Within the entries that follow, report how many lines contain the word "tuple", giving the number by itself.

#### [PROVIDED RECORDS]
* * *

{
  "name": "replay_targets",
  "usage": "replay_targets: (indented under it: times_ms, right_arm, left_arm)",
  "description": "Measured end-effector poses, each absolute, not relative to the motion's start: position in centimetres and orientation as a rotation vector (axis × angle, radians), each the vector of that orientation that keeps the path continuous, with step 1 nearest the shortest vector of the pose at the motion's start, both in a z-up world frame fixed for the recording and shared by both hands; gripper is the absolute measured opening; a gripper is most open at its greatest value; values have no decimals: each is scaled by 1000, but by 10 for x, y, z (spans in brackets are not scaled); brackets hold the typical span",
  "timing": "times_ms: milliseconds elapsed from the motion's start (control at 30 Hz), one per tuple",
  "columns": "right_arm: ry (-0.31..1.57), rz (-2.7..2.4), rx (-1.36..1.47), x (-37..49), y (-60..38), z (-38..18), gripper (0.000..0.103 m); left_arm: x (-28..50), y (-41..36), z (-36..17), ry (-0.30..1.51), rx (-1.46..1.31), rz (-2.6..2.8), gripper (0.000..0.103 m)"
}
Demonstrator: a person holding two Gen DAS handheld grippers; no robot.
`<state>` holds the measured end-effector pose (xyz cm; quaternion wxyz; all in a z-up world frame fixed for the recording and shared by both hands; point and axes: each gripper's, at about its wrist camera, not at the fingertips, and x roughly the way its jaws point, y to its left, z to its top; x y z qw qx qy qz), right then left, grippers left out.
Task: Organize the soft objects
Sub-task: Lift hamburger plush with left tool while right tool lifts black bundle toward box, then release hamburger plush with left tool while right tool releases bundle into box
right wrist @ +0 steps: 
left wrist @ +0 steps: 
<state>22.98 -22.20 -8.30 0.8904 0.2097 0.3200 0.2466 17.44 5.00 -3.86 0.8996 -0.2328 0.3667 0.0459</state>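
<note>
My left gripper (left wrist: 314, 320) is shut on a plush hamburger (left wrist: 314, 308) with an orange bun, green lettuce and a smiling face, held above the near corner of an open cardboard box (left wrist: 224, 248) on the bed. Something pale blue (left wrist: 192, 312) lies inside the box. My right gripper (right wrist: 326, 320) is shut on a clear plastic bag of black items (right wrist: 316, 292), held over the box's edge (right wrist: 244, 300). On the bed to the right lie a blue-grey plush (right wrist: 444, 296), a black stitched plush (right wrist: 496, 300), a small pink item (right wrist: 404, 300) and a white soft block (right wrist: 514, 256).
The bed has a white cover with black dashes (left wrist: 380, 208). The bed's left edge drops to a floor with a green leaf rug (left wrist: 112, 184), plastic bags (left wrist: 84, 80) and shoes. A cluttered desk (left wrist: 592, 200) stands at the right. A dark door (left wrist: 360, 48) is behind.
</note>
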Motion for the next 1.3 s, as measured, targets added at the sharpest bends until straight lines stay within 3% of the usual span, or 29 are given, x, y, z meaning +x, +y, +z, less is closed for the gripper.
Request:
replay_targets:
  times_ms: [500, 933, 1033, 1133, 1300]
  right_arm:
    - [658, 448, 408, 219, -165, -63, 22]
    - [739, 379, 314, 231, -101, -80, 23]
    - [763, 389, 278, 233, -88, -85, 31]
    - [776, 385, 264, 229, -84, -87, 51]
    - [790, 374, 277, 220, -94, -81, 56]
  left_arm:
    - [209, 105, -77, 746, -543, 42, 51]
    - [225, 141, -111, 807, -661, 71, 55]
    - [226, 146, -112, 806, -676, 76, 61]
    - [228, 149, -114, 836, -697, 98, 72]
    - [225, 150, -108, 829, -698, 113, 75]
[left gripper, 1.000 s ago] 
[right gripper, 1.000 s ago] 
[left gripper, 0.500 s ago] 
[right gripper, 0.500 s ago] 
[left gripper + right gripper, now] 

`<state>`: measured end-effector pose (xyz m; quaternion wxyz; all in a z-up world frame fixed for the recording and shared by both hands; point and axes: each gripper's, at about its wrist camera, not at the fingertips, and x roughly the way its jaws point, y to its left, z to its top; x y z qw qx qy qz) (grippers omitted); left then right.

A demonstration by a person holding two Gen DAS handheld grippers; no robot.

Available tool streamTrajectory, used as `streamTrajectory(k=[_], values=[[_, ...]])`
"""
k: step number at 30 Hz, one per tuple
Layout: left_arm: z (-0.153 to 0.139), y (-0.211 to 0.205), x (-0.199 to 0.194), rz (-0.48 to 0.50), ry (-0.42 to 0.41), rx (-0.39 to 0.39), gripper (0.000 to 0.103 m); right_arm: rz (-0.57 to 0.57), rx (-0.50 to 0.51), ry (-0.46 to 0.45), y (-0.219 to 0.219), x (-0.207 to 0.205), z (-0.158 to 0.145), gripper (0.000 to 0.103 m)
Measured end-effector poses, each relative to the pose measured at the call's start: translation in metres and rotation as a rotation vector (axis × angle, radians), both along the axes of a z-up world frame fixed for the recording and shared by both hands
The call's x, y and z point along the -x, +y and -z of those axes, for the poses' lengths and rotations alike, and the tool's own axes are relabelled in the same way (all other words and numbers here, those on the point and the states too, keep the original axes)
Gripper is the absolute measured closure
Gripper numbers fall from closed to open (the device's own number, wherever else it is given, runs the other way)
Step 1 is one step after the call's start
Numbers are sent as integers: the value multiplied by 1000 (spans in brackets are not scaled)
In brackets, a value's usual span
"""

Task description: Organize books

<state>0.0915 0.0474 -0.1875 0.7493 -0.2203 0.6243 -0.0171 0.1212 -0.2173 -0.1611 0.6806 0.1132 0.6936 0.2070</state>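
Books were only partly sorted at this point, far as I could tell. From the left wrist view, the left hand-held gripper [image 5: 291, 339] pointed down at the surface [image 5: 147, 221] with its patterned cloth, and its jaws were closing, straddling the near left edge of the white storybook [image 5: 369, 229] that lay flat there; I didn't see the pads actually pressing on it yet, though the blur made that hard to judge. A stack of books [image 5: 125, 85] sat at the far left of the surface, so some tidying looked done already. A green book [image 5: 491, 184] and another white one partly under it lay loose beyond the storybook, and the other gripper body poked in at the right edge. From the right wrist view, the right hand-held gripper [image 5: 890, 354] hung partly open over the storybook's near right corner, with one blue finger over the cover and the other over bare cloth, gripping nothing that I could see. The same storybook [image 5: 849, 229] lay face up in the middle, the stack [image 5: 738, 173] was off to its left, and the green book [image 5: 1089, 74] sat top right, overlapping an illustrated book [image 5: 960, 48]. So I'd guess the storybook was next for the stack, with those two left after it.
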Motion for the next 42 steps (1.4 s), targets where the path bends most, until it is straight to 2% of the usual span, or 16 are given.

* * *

#### [WRITTEN REPLY]
2